WORK TASK =>
None of the images should appear in your copy. Transcribe the data in full.

COLLECTED MATERIAL =>
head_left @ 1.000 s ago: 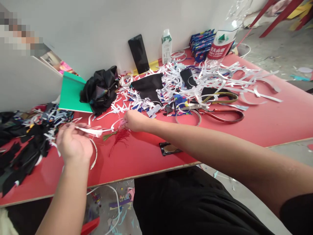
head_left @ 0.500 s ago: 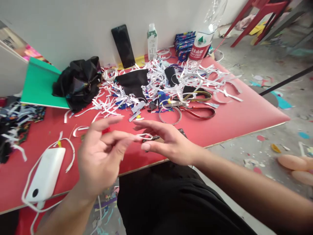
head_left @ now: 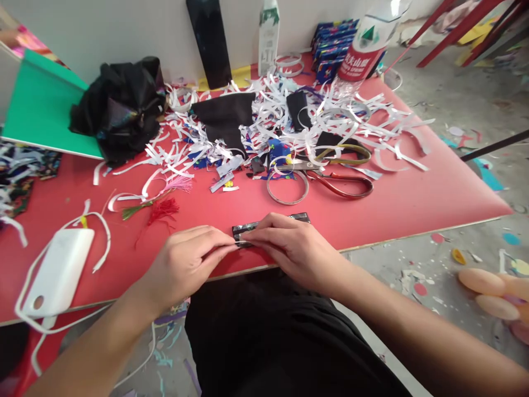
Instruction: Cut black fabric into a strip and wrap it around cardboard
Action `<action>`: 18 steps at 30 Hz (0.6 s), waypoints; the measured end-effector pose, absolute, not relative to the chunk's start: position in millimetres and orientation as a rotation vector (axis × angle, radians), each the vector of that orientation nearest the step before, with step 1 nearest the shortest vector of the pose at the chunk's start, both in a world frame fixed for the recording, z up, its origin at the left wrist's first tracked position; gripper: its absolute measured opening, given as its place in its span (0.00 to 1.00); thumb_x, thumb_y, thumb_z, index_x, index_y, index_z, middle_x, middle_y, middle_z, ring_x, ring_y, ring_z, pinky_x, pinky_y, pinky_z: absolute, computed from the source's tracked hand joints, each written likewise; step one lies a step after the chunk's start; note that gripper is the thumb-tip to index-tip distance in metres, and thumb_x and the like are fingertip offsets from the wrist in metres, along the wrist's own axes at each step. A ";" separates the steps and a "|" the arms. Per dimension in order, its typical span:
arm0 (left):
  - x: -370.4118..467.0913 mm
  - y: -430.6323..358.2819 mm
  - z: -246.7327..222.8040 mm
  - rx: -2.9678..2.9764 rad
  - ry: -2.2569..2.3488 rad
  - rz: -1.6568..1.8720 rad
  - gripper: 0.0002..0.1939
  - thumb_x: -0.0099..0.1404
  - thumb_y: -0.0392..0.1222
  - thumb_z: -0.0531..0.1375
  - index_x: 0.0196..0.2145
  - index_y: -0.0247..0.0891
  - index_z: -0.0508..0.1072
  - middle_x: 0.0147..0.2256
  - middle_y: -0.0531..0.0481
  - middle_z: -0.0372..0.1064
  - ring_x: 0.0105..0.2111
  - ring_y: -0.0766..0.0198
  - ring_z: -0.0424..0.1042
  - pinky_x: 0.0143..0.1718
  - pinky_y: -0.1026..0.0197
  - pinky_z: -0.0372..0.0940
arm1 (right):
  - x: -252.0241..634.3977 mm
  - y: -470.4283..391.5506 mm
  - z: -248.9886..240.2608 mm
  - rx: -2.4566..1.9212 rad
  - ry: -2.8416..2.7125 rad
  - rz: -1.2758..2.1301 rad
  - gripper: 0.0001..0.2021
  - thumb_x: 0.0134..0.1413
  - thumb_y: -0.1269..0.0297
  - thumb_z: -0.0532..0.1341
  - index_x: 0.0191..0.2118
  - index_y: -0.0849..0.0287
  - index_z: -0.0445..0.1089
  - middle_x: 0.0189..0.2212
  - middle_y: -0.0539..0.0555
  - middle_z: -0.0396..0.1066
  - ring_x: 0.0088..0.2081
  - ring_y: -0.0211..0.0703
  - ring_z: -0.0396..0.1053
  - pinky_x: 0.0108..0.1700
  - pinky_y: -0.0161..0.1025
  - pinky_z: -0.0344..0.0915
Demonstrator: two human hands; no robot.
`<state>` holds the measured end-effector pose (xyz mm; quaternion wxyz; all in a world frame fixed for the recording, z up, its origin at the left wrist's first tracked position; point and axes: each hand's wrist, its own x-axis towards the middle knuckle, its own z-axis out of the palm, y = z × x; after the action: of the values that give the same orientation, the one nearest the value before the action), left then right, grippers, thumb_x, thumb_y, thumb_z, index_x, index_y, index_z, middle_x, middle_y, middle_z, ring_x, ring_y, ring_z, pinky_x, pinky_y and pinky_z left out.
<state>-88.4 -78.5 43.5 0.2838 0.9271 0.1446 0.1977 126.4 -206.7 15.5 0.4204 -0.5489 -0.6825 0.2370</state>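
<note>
My left hand (head_left: pixel 192 256) and my right hand (head_left: pixel 289 248) meet close to the front edge of the red table (head_left: pixel 215 212). Each is closed in a pinch on a thin white strip (head_left: pixel 242 241), and only a short length of it shows between the fingertips. Partly hidden under my right hand lies a flat black-edged piece (head_left: pixel 244 227). Beyond the hands, scissors (head_left: pixel 346 184) with one red and one olive handle rest beside a pale ring (head_left: pixel 306 194). Left of them are a red tassel (head_left: pixel 164 208) and a pink tassel (head_left: pixel 181 183).
White paper strips (head_left: pixel 268 116) and black cloth scraps (head_left: pixel 225 110) cover the table's back. A phone (head_left: pixel 210 44), a carton (head_left: pixel 268 38) and a water bottle (head_left: pixel 361 55) stand behind. At left are a white power bank (head_left: pixel 61 270), black crumpled cloth (head_left: pixel 119 110) and a green board (head_left: pixel 45 110).
My right hand has gone from open fingers to a pinch on the white strip. The strip's loop no longer shows. Both hands have come down and together, and the view has shifted.
</note>
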 end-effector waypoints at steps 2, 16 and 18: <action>-91.7 -73.1 36.5 2.508 0.315 0.530 0.07 0.76 0.32 0.62 0.46 0.40 0.80 0.39 0.48 0.82 0.38 0.62 0.82 0.43 0.61 0.77 | 127.8 -207.8 15.0 -1.454 -1.773 0.562 0.14 0.74 0.73 0.58 0.54 0.59 0.80 0.42 0.58 0.79 0.41 0.44 0.79 0.43 0.38 0.75; -106.6 -57.4 13.6 2.769 0.099 0.509 0.13 0.76 0.27 0.57 0.54 0.33 0.76 0.38 0.44 0.76 0.35 0.62 0.75 0.36 0.60 0.72 | 139.1 -202.5 10.0 -1.471 -2.124 0.247 0.18 0.79 0.71 0.49 0.53 0.62 0.78 0.42 0.61 0.78 0.39 0.47 0.71 0.42 0.42 0.71; -106.9 -57.1 11.7 2.775 0.092 0.509 0.13 0.77 0.28 0.58 0.55 0.33 0.76 0.39 0.44 0.76 0.36 0.62 0.75 0.37 0.60 0.72 | 139.6 -202.8 9.2 -1.483 -2.148 0.235 0.18 0.79 0.71 0.49 0.53 0.62 0.78 0.43 0.61 0.78 0.40 0.48 0.71 0.42 0.43 0.71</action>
<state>-106.9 -57.1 11.7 0.1588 0.9706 0.0322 0.1781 139.6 -202.8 9.2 0.2576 -0.5468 -0.7919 0.0867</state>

SOLUTION FOR THIS TASK =>
head_left @ 1.000 s ago: 
head_left @ 0.500 s ago: 
head_left @ now: 
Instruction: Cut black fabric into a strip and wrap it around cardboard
Action `<action>`: 18 steps at 30 Hz (0.6 s), waypoints; the measured end-effector pose, absolute, not relative to the chunk's start: position in millimetres and orientation as a rotation vector (axis × angle, radians), each the vector of that orientation nearest the step before, with step 1 nearest the shortest vector of the pose at the chunk's start, both in a world frame fixed for the recording, z up, its origin at the left wrist's first tracked position; gripper: its absolute measured opening, given as its place in its span (0.00 to 1.00); thumb_x, thumb_y, thumb_z, index_x, index_y, index_z, middle_x, middle_y, middle_z, ring_x, ring_y, ring_z, pinky_x, pinky_y, pinky_z: absolute, computed from the source's tracked hand joints, each written likewise; step one lies a step after the chunk's start; note that gripper is the thumb-tip to index-tip distance in metres, and thumb_x and the like are fingertip offsets from the wrist in metres, along the wrist's own axes at each step. A ";" separates the steps and a "|" the arms. Per dimension in order, its typical span:
arm0 (left):
  - x: -370.4118..467.0913 mm
  - y: -430.6323..358.2819 mm
  - z: -246.7327..222.8040 mm
  - rx: -2.9678..2.9764 rad
  - ry: -2.2569..2.3488 rad
  - rz: -1.6568..1.8720 rad
  - gripper: 0.0002..0.1939
  - thumb_x: -0.0099..0.1404
  - thumb_y: -0.0392..0.1222
  - thumb_z: -0.0531..0.1375
  - index_x: 0.0196..0.2145
  - index_y: -0.0247..0.0891
  - index_z: -0.0508..0.1072
  - middle_x: 0.0147..0.2256
  - middle_y: -0.0531..0.0481
  - middle_z: -0.0372..0.1064
  - ring_x: 0.0105..0.2111
  - ring_y: -0.0766..0.0198
  - ring_z: -0.0424..0.1042
  - pinky_x: 0.0143..0.1718
  - pinky_y: -0.1026..0.0197
  - pinky_z: -0.0372..0.0940
arm1 (right):
  - x: -252.0241..634.3977 mm
  - y: -470.4283..391.5506 mm
  - z: -248.9886..240.2608 mm
  - rx: -2.4566..1.9212 rad
  - ry: -2.8416..2.7125 rad
  - rz: -1.2758..2.1301 rad
  - gripper: 0.0001..0.2021
  - thumb_x: 0.0134..0.1413
  - thumb_y: -0.1269..0.0297
  - thumb_z: -0.0532..0.1341
  - index_x: 0.0191..0.2118
  - index_y: -0.0849..0.0287
  - index_z: -0.0445..0.1089
  - middle_x: 0.0189..0.2212
  - middle_y: -0.0539..0.0555
  - middle_z: -0.0396..0.1066
  - ring_x: 0.0088..0.2081
  - ring_y: -0.0211..0.0703
  - ring_z: -0.0396..0.1053
  - pinky_x: 0.0108..0.1700
  - pinky_y: -0.0161..0.1025
  - pinky_z: -0.0344..0.0915
Demonstrator: two human hands; no robot.
`<state>` holds the measured end-effector pose (xyz mm; quaternion wxyz; all in a world frame fixed for the recording, z up, its origin at the left wrist's first tracked position; point and axes: each hand's wrist, its own x-axis towards the middle knuckle, its own z-axis out of the palm, y = z × x; after the action: of the values that give the same orientation, the one nearest the value before the action), left then right, grippers, thumb_x, thumb_y, thumb_z, index_x, index_y, index_z, middle_x, middle_y, middle_z, ring_x, ring_y, ring_z, pinky_x, pinky_y and pinky_z left out.
<state>-88.4 -78.5 43.5 0.2838 0.9271 0.1446 0.1977 126.4 -206.7 15.5 0.4204 -0.5489 -0.6825 0.2370</state>
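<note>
My left hand (head_left: pixel 192 256) and my right hand (head_left: pixel 289 248) meet close to the front edge of the red table (head_left: pixel 215 212). Each is closed in a pinch on a thin white strip (head_left: pixel 242 241), and only a short length of it shows between the fingertips. Partly hidden under my right hand lies a flat black-edged piece (head_left: pixel 244 227). Beyond the hands, scissors (head_left: pixel 346 184) with one red and one olive handle rest beside a pale ring (head_left: pixel 306 194). Left of them are a red tassel (head_left: pixel 164 208) and a pink tassel (head_left: pixel 181 183).
White paper strips (head_left: pixel 268 116) and black cloth scraps (head_left: pixel 225 110) cover the table's back. A phone (head_left: pixel 210 44), a carton (head_left: pixel 268 38) and a water bottle (head_left: pixel 361 55) stand behind. At left are a white power bank (head_left: pixel 61 270), black crumpled cloth (head_left: pixel 119 110) and a green board (head_left: pixel 45 110).
My right hand has gone from open fingers to a pinch on the white strip. The strip's loop no longer shows. Both hands have come down and together, and the view has shifted.
</note>
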 end-effector waypoints at steps 2, 16 and 18: <action>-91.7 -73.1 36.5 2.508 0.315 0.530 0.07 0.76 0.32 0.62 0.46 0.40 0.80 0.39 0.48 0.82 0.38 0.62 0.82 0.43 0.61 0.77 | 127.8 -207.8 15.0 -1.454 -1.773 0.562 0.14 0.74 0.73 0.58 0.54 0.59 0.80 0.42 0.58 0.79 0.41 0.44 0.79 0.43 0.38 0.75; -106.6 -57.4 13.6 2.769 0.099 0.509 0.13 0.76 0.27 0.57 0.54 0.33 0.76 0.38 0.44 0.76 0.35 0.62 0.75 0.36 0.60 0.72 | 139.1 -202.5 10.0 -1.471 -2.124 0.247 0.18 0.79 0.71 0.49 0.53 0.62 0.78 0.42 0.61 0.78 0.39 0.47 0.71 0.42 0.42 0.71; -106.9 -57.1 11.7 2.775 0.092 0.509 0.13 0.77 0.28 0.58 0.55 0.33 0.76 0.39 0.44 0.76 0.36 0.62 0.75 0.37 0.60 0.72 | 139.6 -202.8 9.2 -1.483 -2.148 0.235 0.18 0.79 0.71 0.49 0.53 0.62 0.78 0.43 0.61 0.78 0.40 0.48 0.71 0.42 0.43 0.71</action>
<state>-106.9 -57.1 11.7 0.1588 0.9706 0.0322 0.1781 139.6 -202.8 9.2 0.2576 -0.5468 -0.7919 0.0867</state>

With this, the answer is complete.